Liguei-lhe as 2h da manhã, desavergonhadamente, e lamuriei-me ao telefone. Pedi-lhe que trouxesse para minha casa as suas belas pernas pois há muito tempo que não tocava num par delas. Ela resmungou qualquer acerca da minha estupidez e previsibilidade mas, eventualmente, acabou por aparecer em minha casa. Quando abri a porta, ela agarrou-me pela orelha e arrastou-me para a cozinha. “Senta-te”, berrou-me ela. Tentei fazer-lhe frente mas acabei por cair por cima da mesa da cozinha. Senti-me como um bebé desamparado e, por isso, fiz jus à minha nova condição: chorei.
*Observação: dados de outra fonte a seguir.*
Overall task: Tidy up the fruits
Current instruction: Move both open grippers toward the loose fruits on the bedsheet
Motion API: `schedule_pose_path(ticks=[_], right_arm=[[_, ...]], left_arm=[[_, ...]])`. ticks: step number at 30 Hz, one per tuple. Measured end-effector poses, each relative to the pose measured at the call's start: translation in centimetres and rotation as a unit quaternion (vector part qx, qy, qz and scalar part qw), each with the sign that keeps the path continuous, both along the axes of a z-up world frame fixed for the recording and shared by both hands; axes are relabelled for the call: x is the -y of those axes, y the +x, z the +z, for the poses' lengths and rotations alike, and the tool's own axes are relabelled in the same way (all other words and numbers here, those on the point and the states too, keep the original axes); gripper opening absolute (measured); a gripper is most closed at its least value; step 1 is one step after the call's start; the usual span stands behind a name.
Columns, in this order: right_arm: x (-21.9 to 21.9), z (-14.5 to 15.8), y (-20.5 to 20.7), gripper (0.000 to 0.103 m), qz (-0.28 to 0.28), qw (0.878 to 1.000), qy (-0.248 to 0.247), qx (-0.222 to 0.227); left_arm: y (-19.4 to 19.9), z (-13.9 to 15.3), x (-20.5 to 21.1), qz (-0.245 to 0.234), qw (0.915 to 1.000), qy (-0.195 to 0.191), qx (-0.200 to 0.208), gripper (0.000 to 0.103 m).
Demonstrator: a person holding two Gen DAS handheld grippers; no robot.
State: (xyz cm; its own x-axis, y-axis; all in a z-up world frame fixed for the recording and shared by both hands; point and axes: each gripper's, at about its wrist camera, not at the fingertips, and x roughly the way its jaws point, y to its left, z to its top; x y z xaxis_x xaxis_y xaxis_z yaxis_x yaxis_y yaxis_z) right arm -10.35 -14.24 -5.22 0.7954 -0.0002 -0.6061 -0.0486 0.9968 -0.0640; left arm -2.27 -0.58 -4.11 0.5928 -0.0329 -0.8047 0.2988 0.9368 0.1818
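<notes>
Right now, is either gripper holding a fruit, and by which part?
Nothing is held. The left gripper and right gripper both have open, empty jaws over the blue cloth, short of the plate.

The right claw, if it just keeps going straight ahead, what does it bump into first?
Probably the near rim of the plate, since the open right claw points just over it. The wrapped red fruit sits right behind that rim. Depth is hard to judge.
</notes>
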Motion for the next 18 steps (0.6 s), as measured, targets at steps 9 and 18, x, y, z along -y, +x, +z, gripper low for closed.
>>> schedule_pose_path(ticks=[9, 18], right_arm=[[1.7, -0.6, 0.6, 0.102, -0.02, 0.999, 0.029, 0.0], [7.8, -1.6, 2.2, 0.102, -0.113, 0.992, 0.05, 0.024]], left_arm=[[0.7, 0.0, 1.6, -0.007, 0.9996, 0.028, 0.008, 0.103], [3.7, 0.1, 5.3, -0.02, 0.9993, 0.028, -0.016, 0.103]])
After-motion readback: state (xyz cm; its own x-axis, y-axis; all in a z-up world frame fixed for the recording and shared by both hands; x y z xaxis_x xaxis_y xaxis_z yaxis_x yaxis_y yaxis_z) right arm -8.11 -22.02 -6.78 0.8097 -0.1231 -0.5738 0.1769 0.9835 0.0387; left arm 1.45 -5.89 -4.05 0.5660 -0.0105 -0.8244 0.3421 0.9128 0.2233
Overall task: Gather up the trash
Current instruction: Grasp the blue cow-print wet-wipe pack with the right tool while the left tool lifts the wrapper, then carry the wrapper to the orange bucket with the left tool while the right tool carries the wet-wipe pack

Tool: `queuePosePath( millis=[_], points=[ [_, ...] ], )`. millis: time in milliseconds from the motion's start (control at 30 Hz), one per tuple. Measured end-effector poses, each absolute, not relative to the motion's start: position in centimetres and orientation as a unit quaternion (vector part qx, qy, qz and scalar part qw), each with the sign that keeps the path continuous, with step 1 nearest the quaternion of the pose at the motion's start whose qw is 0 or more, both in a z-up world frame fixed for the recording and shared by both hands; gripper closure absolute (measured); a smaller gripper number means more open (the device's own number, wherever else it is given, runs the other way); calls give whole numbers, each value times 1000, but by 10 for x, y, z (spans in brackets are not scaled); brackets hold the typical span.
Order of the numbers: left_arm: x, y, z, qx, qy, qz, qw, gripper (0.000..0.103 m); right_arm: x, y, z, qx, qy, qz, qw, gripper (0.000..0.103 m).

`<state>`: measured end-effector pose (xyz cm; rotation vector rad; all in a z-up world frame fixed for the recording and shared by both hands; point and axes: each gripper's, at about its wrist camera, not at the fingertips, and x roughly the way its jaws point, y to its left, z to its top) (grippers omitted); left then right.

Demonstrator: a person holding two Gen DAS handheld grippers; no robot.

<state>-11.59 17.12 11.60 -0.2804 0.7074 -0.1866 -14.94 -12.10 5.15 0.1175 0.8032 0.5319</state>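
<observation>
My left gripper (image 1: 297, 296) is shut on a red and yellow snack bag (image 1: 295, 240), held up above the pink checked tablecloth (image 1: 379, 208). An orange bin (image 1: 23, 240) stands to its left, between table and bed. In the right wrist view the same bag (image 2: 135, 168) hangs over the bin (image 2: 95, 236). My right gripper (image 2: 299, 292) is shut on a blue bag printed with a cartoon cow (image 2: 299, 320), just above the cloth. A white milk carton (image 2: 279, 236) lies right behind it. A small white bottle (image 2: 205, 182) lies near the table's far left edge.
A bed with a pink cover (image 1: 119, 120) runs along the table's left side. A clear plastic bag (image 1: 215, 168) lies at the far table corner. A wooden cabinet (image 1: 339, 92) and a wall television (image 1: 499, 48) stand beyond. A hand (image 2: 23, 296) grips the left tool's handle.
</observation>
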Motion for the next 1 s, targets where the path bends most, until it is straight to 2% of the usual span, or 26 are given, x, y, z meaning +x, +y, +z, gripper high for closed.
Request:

Foi a melhor coisa que poderia ter feito. Logo de seguida ela bateu-me na cara, e eu acordei por momentos. Agarrei-a pelos pulsos e empurrei-a contra a parede. Ela debateu-se e deu-me uma joelhada que por pouco não me acertou nos testículos. “Ora aqui vamos nós.”, pensei. Virei-a de cu para mim e levantei-lhe o vestido. Dei com um rabo arrebitado e branco, sem cuecas pela frente. Com a grande tusa com que estava, fodi-a como a um animal. Ela gemia e mexia a cabeça, de um lado para o outro, isso punha-me doido. Não consegui aguentar muito e vim-me. Senti a frustração dela e a culpa caiu sobre mim. “Filho da puta”, pensei, mas logo depois a minha cabeça voltou a ficar em branco.